GOAL OF THE EXERCISE: The reply should be a single number: the count of lines below that contain the word "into".

+---+

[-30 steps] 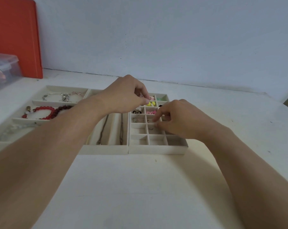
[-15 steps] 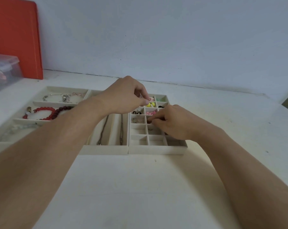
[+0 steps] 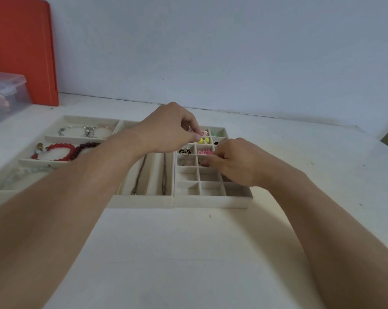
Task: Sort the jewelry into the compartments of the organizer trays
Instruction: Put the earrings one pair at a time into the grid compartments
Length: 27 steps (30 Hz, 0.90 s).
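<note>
Three cream organizer trays stand side by side. The small-grid tray [image 3: 211, 200] holds yellow earrings [image 3: 203, 140], pink earrings [image 3: 203, 152], black earrings [image 3: 184, 151] and a green piece [image 3: 215, 133] in its far compartments. My left hand [image 3: 168, 128] hovers over the tray's far left corner, thumb and fingers pinched on a small pale piece. My right hand [image 3: 235, 161] rests over the tray's right side. Its fingertips are pinched together in a middle compartment on something tiny that is mostly hidden. The middle tray [image 3: 141, 201] holds two necklaces [image 3: 139, 175].
The left tray [image 3: 1, 194] holds a red bead bracelet [image 3: 61, 147], a silver charm bracelet [image 3: 86, 130] and a pale one, partly under my left forearm. A clear plastic box [image 3: 3, 94] and an orange board [image 3: 21, 52] stand at the back left against the wall.
My right hand has slid a little to the left, its fingertips now in the tray's middle column. My left hand has stayed almost still.
</note>
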### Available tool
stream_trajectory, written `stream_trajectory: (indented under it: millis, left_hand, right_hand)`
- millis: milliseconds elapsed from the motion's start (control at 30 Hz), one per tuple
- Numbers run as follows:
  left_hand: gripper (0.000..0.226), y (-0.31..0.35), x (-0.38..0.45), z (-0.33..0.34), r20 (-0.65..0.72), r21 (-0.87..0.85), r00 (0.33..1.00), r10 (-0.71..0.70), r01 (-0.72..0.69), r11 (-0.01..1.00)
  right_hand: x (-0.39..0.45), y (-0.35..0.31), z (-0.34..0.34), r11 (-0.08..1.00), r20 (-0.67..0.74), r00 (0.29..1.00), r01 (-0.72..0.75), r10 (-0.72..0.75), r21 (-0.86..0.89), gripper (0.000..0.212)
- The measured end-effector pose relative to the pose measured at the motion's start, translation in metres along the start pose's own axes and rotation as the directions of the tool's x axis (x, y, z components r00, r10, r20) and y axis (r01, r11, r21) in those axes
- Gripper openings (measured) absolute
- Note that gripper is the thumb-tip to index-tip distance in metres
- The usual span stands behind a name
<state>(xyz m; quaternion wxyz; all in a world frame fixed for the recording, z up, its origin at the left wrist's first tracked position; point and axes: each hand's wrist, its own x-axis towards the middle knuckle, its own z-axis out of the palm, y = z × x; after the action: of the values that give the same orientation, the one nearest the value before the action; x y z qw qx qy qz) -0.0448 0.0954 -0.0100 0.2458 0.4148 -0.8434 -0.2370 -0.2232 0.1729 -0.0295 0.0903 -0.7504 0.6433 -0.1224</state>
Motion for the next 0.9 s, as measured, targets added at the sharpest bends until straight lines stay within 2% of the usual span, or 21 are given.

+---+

RESULT OF THE EXERCISE: 2